One-year and five-year survival.

Figure 3.

Survival analysis by European Society of Cardiology/European Respiratory Society (ESC/ERS) baseline risk score.

Figure 4.

Survival analysis by REVEAL risk score 2.0.

Figure 5.

Survival analysis by etiology of pulmonary arterial hypertension group I.

Discussion

This study described the survival of patients with PAH at a high-altitude reference center, which was 95.8% at one year and 86.8% at five years. Clinical, hemodynamic, and functional variables associated with lower survival at enrollment in the pulmonary hypertension program included the NYHA, SGRQ score, PSAP, mean RAP, mPAP, CI, and 6MWT results. Risk stratification using the REVEAL risk score 2.0 and the ESC/ERS baseline risk score was associated with increased mortality at high-risk levels.

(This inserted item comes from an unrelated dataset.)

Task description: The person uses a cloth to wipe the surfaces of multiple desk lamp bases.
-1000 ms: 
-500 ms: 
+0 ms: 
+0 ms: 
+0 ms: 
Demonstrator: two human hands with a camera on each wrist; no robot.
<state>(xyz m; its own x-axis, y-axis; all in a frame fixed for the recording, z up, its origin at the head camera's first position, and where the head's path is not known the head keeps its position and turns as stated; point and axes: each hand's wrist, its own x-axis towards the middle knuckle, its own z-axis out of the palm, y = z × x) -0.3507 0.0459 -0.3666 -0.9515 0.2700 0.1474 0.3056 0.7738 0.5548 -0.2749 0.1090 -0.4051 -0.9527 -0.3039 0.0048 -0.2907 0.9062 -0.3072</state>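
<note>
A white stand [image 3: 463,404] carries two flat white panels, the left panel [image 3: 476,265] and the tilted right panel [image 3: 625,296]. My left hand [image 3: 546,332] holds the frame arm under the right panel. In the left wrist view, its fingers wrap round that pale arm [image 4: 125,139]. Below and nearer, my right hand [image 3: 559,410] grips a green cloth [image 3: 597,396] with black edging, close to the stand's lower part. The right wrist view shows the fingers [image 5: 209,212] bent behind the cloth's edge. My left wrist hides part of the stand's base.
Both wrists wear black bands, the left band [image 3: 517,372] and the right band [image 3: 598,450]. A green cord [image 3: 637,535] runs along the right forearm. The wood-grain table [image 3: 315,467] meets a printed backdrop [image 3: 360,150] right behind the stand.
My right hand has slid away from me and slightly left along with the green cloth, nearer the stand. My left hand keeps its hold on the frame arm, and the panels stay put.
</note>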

The survival rates described in this study can be attributed to timely diagnosis, appropriate risk stratification, strict follow-up, and the initiation of suitable treatment provided by a multidisciplinary pulmonary hypertension team, as widely reported in the literature.^3,7–9,14

Chronic exposure to high altitude induces changes due to increased PVR secondary to hypoxia-induced vasoconstriction and remodeling of the pulmonary arterioles.^15–17 Therefore, individuals already diagnosed with pulmonary hypertension from any etiology may experience disease progression due to high-altitude exposure. It would be expected that survival would be lower in this patient group; however, in this study, survival was high and more significant compared to survival rates described in other pulmonary hypertension registries, such as those reported by Korsholm et al.⁷ in Denmark, which were 86% at one year and 65% at five years. It was also higher than the survival described by Mazzei et al.⁸ in Argentina, where a five-year survival rate of 52% was reported for males and 62% for females, with females showing lower survival rates, regardless of the subgroup of PAH.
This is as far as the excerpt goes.